Original Source Here
In the previous tutorial, we defined MLOps as a way to design, build, and deploy machine learning models in an efficient, optimized, and organized manner. This is achieved by combining a set of techniques, practices, and tools that are often discussed within the context of the MLOps lifecycle.
In the MLOps lifecycle, the first step after understanding the problem is to structure your project. This is typically done by using a template, whether it’s a company template, a public template, or your own template, as we will see later in this tutorial.
In this tutorial, we will use handwritten digit classification as an example.

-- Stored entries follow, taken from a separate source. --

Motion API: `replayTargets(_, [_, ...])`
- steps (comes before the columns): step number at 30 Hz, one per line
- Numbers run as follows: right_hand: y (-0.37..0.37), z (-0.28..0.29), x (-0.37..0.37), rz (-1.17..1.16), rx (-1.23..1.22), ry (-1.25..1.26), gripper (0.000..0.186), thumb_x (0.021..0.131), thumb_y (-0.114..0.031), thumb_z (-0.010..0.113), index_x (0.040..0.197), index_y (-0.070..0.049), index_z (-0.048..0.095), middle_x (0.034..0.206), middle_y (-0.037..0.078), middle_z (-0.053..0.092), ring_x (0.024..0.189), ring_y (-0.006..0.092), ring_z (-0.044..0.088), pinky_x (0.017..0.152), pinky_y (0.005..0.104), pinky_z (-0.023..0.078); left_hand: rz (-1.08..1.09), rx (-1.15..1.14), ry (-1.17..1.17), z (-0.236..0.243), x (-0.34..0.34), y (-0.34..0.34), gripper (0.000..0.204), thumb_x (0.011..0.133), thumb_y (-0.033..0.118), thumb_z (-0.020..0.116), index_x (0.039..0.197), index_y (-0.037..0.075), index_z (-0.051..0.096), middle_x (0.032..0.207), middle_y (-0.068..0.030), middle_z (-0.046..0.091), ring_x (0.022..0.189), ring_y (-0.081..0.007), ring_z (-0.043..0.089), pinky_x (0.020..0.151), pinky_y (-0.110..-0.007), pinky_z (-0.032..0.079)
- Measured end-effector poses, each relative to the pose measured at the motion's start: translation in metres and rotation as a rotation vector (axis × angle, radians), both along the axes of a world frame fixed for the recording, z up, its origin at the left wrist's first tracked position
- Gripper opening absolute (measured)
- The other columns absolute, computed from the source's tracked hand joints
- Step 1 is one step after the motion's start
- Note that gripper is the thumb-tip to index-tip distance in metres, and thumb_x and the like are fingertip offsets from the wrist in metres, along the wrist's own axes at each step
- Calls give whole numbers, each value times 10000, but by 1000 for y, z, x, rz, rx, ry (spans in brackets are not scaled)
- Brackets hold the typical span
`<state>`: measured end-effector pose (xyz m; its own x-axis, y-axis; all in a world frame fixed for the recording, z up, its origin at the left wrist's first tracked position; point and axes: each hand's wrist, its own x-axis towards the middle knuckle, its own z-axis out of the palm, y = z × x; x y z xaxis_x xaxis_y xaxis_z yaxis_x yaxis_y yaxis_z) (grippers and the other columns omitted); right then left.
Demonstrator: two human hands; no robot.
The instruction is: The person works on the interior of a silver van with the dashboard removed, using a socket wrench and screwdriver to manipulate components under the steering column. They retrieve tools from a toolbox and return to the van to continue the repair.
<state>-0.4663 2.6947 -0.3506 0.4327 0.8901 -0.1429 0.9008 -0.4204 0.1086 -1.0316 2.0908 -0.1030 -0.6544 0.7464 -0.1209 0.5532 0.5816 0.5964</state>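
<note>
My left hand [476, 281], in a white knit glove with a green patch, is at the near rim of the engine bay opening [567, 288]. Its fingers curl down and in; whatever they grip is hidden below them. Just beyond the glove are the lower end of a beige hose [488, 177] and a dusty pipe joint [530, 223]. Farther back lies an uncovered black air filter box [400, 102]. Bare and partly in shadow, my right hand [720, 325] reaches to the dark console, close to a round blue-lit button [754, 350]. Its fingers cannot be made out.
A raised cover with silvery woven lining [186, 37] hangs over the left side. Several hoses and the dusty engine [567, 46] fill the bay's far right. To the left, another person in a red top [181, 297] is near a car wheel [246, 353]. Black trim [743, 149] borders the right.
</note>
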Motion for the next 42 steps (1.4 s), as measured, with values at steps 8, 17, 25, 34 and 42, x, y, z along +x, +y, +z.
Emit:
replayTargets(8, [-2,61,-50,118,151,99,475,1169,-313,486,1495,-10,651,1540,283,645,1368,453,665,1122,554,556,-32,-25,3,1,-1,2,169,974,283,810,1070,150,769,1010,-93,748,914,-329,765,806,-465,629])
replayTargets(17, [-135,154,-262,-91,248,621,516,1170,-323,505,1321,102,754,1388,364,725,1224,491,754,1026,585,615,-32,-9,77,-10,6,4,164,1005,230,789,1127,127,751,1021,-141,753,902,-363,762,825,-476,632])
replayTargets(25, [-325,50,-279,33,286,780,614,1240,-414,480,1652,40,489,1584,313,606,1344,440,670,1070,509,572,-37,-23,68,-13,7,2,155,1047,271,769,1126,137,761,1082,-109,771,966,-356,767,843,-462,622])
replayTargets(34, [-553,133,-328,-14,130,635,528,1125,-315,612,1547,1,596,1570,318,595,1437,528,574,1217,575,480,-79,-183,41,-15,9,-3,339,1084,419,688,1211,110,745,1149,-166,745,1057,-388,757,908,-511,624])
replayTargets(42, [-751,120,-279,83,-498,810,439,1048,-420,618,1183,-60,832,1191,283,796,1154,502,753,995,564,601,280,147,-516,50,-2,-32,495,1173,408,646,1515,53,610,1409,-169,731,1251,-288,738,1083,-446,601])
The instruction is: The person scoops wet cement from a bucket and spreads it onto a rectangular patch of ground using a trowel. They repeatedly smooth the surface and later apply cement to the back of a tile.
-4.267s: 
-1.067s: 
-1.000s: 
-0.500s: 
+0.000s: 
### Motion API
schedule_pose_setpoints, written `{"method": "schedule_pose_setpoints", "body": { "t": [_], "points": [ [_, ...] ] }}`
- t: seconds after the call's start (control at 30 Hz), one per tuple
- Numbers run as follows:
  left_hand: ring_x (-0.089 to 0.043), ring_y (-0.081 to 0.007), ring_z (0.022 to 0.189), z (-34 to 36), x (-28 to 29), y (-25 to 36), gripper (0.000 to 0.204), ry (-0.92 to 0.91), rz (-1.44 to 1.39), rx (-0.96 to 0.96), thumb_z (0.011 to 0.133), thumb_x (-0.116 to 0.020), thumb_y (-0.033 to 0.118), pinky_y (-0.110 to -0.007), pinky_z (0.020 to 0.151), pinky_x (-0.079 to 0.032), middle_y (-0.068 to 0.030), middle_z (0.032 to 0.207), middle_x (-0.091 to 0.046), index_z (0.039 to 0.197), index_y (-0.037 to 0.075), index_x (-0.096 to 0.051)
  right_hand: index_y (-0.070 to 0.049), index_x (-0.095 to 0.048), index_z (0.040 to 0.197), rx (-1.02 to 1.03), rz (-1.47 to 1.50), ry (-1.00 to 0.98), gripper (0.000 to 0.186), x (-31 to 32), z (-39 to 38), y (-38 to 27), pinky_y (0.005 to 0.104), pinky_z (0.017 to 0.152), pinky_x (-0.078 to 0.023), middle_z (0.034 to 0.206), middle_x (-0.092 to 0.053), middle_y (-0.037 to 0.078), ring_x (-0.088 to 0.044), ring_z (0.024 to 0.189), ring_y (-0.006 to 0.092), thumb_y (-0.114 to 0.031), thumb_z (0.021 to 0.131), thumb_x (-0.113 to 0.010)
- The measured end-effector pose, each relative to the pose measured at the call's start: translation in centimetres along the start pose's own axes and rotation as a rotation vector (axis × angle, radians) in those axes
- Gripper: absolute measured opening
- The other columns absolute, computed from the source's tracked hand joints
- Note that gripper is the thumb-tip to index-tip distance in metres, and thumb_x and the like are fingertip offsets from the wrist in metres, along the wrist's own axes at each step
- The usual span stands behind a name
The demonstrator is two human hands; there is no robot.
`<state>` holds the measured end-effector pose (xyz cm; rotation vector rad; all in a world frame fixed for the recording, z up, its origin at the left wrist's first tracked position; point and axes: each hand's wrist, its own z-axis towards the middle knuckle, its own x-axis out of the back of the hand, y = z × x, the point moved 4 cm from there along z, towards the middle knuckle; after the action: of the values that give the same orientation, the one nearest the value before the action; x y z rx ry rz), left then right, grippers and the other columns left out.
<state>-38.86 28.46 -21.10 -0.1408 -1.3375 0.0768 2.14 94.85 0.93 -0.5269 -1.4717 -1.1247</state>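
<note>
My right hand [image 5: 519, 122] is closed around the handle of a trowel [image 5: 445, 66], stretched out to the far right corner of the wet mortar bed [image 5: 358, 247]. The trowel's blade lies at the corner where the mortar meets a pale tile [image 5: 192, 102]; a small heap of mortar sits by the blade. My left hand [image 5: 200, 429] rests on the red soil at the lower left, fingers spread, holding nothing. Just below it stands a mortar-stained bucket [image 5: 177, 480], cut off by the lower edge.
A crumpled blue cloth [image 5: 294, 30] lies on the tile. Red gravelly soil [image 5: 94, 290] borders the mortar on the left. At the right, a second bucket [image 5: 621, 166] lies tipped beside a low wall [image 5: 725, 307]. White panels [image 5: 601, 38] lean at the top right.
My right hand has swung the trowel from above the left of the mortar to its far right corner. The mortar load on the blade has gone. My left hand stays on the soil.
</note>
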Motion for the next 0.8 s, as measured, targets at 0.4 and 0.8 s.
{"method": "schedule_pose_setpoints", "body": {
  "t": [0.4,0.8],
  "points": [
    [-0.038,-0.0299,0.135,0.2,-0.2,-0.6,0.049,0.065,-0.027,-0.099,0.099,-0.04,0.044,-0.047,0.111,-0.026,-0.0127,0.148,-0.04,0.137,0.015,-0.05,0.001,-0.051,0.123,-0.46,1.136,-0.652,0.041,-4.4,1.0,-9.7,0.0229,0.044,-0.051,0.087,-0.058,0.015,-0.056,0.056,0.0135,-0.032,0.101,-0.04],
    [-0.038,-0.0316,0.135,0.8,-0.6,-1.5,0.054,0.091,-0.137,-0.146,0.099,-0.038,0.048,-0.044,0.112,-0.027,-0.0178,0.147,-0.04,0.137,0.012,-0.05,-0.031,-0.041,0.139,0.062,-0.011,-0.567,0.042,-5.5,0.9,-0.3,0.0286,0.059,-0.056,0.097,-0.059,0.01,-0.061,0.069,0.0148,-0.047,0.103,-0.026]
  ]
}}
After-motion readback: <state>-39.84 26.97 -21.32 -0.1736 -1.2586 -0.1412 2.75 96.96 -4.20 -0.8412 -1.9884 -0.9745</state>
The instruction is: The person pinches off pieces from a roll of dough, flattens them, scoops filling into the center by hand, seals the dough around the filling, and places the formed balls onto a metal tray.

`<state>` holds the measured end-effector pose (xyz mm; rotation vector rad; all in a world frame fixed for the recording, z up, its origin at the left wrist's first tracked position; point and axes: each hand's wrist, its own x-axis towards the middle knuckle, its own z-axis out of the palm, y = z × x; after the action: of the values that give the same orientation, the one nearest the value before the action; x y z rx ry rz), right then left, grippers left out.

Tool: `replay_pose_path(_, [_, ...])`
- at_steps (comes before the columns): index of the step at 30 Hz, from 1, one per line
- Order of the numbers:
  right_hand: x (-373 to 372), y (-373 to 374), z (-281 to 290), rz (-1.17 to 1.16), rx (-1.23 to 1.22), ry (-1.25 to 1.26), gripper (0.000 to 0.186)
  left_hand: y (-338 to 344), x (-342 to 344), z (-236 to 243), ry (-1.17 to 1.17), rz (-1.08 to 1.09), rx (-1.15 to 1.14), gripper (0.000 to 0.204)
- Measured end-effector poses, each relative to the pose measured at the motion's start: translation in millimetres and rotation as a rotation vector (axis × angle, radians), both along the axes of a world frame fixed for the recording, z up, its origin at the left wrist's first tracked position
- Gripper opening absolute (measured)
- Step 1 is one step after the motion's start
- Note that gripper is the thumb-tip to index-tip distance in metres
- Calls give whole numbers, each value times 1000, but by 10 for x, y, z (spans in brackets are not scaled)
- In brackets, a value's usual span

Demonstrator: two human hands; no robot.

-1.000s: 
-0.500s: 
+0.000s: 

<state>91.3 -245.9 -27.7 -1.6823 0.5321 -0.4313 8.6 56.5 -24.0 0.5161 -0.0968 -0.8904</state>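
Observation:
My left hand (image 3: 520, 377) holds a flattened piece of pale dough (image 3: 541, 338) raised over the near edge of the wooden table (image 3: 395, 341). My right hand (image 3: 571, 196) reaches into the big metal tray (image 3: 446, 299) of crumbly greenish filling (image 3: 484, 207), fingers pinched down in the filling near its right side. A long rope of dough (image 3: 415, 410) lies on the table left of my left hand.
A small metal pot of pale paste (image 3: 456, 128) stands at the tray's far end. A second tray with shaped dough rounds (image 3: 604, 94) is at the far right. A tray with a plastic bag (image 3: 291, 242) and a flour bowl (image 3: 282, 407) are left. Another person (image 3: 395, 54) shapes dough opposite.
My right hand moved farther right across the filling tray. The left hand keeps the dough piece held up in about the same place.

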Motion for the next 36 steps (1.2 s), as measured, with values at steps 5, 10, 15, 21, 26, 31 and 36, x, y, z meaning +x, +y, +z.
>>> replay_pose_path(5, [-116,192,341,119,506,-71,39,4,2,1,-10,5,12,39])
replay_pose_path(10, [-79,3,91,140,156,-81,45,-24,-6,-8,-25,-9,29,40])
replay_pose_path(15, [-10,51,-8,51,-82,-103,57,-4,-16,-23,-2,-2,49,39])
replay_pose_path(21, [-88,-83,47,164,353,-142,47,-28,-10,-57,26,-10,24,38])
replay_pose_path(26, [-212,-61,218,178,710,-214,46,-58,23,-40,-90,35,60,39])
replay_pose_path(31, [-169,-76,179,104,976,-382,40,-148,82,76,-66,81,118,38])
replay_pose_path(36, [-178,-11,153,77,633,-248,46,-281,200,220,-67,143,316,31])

In a previous tutorial, I created a Github repository for MNIST classification, and the project structure looks like:
│ ├── construct_dataset_csv.py
│ ├── construct_dataset_folders.py
│ ├── describe_dataset_csv.py
│ ├── explore_dataset_idx.py
│ └── README.md
The project folder includes the ‘dataset_scripts’ folder, which contains scripts for manipulating the dataset in its original IDX format (you can check my previous tutorial, “How to Effortlessly Explore Your IDX Dataset” for more information), Python scripts to train three different types of models, a .gitignore file, and a README file. The project structure is simple as it’s designed for tutorial purposes. In this tutorial, I will introduce my project structure for MLOps projects. Note that if you want programming details about the models and training, you can always refer to my tutorial, “A Brief Introduction to Neural Networks: A Classification Problem.”
The different steps in the machine learning process are outlined in the MLOps workflow, which includes the business problem, data engineering, machine learning model engineering, and code engineering. In this section, we will explore how to implement each step. However, some steps will not be discussed in-depth since the problem we are addressing (handwritten digit classification) does not require them. We will focus on steps that are highlighted in green (see the Figure below). The remaining steps will be covered in future tutorials. If you want to learn more about the MLOps workflow, you can check out my beginner-friendly tutorial.
2.1. Business problem
The problem addressed in this tutorial is the classification of handwritten digits, which is a multi-class classification task. Specifically, given an input image of a handwritten digit ranging from 0 to 9, the model is required to identify the digit and output its corresponding label.
The AI canvas comprises the following components: task description, prediction (model output), judgement, action, outcome, training, input, feedback, and model impact on the problem. For the current problem of handwritten digits classification, our AI canvas would be structured and filled as follows:
2.2. Data engineering
Data engineering encompasses various tasks, such as data ingestion, exploration and validation, cleaning, labeling, and splitting. In this project, we performed the following data engineering tasks:
- Data ingestion: We downloaded the MNIST dataset in its original format from its official website and converted it to a CSV file.
- Data exploration and validation: We visualized some images from the dataset and displayed some insights.
- Data cleaning: The dataset was already clean and did not require any further cleaning.
- Data labeling: The dataset was already labeled, so no additional labeling was necessary.
- Data splitting: The dataset was already split into training and test sets. We will extract the validation set from the training set later.
It’s worth noting that this project involves a relatively simple data engineering process, as the dataset was already prepared and processed. However, we will explore more complex examples in future articles.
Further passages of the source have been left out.